For instance, while I wasn't the type that saw women as a piece of ass going in, I did have a lot of preconceived notions about them when I entered basic at Ft. Leonard Wood that was a coop BCT facility. It was after training with them and having drill instructors that ranged from NBC specialists, 88M's, and primarily members of the 11 series (this was long before the 11B became the rubber stamp for basic infantry when there were specialists in mechanized, light, armored, engineering, etc.) that started to change my mind. Believe it or not, it was the 11 series Drill Sergeants that not only said how to treat female soldiers, but also set the example and always acted accordingly to them that started to change my mind and world view on women.

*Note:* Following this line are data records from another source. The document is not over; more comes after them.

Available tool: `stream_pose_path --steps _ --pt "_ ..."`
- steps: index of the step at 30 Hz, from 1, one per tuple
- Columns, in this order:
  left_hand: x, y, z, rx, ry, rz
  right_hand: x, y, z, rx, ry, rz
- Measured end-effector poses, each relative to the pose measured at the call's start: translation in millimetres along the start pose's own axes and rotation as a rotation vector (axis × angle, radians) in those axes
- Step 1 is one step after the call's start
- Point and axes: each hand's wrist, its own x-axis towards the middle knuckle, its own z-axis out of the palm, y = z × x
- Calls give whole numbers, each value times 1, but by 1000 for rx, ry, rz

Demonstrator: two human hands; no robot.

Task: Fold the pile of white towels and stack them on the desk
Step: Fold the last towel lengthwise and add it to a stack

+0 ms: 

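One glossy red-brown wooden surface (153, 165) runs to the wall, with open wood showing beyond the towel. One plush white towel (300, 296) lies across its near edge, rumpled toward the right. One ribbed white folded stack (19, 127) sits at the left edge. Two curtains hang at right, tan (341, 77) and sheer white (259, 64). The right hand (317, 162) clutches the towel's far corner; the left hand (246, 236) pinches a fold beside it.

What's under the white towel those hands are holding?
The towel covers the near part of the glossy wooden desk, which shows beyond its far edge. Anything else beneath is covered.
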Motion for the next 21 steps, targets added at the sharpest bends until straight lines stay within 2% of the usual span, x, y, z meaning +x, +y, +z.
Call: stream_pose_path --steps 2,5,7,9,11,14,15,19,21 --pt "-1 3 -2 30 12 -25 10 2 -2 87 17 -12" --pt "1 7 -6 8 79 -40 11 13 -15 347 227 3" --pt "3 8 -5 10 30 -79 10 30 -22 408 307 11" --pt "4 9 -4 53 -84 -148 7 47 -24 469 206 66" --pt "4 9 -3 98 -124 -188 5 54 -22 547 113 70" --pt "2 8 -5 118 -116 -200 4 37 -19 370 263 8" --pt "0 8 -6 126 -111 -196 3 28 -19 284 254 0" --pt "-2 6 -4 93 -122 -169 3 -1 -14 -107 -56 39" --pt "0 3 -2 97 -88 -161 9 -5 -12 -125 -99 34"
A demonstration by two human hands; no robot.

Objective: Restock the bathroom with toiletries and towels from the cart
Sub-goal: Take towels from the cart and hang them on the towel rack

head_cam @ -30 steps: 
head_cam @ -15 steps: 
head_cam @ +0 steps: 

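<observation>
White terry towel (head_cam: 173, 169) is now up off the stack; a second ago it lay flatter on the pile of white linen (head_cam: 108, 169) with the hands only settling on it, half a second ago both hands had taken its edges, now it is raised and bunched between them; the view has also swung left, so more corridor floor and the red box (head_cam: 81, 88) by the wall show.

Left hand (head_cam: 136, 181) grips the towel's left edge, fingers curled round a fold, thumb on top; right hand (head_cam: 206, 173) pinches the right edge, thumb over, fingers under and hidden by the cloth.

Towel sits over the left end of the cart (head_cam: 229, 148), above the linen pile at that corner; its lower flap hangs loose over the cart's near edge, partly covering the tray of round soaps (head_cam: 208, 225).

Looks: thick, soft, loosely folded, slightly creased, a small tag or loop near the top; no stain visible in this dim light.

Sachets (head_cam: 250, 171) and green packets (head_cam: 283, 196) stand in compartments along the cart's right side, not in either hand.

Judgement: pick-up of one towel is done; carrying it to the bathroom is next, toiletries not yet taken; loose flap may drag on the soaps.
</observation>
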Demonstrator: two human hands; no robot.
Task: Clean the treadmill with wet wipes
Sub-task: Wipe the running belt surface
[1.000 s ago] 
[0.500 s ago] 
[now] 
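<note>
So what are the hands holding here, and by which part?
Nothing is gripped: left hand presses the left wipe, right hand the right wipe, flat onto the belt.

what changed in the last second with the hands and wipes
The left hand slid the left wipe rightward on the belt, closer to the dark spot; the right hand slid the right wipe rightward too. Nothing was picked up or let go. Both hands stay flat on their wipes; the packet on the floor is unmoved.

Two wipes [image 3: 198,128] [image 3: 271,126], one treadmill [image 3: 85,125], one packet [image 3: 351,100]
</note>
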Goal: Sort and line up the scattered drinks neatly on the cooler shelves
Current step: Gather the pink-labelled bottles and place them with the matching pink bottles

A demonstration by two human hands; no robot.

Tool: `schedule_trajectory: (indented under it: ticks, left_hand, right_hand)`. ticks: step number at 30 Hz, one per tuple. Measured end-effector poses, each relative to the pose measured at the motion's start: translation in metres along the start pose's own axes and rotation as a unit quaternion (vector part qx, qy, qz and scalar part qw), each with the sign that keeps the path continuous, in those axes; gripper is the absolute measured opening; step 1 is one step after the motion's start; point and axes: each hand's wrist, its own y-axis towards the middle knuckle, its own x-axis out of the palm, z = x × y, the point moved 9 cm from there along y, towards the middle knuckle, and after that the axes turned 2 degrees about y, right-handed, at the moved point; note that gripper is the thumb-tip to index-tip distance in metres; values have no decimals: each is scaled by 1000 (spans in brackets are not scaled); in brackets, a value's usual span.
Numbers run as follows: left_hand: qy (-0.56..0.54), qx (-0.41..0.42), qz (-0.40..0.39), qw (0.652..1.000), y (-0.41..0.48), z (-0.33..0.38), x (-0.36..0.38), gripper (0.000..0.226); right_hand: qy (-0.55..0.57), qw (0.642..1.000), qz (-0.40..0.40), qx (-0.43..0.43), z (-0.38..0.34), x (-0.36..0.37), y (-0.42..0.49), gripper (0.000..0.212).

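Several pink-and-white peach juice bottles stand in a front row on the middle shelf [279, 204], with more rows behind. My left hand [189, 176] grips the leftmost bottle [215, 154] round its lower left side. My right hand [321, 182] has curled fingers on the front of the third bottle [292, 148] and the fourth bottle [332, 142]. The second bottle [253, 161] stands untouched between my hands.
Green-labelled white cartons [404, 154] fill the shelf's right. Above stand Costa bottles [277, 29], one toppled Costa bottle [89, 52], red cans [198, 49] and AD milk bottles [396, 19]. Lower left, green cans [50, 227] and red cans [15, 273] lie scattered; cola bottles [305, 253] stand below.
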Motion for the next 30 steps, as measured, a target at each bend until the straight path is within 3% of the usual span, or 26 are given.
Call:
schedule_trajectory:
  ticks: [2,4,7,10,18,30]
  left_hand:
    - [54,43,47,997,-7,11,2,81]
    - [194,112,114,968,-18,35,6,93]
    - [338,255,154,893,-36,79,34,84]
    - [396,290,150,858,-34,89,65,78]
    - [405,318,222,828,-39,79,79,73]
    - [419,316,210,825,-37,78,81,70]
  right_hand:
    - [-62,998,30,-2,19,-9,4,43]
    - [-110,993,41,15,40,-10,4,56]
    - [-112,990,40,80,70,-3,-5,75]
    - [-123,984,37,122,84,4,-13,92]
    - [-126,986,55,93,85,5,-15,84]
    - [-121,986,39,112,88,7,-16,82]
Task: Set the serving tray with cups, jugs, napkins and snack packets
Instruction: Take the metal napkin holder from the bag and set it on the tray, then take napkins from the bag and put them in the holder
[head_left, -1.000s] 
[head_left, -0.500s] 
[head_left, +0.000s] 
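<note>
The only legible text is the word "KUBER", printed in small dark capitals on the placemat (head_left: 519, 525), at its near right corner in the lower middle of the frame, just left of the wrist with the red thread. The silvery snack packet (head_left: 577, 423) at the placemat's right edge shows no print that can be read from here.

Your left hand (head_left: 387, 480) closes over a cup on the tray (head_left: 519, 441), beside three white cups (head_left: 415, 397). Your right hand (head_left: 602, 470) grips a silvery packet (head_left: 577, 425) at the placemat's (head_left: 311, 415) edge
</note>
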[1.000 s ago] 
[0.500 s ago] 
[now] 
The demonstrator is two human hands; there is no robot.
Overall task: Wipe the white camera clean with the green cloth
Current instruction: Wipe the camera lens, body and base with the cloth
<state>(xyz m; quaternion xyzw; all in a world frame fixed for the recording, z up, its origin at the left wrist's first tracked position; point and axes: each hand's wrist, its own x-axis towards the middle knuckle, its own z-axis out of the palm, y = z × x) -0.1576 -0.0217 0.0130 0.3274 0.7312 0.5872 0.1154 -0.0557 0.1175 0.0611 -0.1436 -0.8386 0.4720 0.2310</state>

It wasn't the fact that my company commander in basic was female, it was how they treated not only the CO and fellow drill instructors, but also the recruits.

Sometimes, female recruits were disciplined by only female Drill Sergeants, other times, male recruits were disciplined by female DI's or vice versa; in other words the punishment fit the crime. There were also times when the female DI's seemed more sadistic than the male DI's when issuing corrective training for shining our boots or ensuring wall lockers were secured. There were also times when male DI's nailed males for something as slight as trying to conceal the fact that they were scratching their crotch in front of females. In a lot of ways this could be viewed as being too politically correct; however, it also taught recruits such as myself that we need to respect women and not act like baboons.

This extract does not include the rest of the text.